INSTRUCTIONS TO FOLLOW:
Take the data below and copy exactly the lines starting at the one with "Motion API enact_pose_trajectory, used" and finishing at the one with "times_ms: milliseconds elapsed", both included.

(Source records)
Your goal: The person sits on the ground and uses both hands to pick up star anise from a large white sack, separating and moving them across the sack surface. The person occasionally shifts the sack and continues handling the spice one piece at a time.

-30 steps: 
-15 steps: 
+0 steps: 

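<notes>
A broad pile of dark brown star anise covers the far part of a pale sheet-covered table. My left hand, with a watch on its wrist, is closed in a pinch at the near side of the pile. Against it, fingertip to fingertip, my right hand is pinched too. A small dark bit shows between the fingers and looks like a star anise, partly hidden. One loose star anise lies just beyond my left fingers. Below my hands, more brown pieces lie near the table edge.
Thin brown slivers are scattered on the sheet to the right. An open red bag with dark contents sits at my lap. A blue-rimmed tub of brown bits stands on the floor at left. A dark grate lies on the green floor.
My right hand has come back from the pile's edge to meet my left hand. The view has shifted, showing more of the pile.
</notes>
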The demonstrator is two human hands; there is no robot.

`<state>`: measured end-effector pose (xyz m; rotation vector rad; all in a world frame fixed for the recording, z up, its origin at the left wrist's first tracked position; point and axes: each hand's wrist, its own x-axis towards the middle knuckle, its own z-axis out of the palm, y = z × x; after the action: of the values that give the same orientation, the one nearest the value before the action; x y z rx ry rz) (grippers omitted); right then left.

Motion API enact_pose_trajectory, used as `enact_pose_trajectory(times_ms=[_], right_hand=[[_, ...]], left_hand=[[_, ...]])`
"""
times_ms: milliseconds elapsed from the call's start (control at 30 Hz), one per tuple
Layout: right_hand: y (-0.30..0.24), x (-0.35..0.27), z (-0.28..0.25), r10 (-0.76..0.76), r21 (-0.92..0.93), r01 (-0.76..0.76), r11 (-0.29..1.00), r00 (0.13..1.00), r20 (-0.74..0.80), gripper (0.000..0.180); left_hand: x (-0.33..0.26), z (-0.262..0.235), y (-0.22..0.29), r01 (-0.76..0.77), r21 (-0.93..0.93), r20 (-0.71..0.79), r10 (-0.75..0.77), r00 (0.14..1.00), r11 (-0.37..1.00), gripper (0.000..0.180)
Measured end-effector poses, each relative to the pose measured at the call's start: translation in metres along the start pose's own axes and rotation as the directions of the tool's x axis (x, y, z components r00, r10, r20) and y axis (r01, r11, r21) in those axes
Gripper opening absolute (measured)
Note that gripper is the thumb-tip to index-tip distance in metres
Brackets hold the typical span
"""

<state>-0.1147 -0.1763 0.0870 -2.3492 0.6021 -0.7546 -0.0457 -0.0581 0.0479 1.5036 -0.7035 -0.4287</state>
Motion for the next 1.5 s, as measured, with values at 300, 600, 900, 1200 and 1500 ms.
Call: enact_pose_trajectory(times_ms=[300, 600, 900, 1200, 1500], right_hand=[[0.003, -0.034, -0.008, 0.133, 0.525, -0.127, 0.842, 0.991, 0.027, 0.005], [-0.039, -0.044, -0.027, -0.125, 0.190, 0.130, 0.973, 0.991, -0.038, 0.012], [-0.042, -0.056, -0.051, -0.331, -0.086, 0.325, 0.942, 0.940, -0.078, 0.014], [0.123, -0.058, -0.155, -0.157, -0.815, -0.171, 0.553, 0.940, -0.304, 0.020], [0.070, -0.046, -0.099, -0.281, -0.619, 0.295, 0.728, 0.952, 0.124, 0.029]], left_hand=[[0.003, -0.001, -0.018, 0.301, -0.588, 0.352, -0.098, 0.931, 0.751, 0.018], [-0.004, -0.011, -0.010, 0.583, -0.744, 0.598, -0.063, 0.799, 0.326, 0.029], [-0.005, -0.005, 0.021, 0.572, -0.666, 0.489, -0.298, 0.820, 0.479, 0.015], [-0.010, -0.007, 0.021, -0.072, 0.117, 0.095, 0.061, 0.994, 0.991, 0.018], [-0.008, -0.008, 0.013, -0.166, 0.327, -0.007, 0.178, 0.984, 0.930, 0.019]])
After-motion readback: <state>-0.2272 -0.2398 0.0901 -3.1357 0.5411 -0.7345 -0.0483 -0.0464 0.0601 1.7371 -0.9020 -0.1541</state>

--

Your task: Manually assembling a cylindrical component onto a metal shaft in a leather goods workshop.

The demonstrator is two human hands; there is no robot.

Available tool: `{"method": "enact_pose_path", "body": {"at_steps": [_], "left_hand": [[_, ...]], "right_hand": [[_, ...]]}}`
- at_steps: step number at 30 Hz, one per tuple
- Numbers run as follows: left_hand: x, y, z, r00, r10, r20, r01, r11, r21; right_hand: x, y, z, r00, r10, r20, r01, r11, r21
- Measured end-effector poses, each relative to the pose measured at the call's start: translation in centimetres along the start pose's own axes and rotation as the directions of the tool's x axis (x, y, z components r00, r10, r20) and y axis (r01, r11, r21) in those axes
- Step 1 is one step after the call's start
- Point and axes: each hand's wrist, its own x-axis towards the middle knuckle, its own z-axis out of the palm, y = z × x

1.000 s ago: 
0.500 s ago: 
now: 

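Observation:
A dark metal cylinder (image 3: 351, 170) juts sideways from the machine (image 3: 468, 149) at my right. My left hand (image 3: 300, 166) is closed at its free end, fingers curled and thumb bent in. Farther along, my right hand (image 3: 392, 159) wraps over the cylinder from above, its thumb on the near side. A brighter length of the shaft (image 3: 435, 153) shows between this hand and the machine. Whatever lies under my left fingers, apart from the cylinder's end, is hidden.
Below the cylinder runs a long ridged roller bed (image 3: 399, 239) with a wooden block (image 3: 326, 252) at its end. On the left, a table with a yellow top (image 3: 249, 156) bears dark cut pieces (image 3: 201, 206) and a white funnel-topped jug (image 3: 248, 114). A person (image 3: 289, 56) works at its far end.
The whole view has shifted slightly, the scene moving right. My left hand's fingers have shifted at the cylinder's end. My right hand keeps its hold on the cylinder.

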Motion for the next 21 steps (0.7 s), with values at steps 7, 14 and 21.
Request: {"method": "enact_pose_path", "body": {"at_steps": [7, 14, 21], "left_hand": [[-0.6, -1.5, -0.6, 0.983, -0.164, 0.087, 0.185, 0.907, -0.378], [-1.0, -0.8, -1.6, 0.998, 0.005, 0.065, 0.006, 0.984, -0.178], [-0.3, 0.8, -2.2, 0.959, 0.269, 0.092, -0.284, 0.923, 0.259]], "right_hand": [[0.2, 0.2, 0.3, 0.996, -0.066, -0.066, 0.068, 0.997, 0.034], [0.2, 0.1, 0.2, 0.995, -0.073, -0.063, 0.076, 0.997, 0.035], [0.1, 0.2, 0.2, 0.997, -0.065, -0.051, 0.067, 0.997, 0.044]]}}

TASK ANSWER:
Motion API enact_pose_trajectory, used as `enact_pose_trajectory(times_ms=[_], right_hand=[[_, ...]], left_hand=[[_, ...]])`
"""
times_ms: milliseconds elapsed from the call's start (control at 30 Hz), one per tuple

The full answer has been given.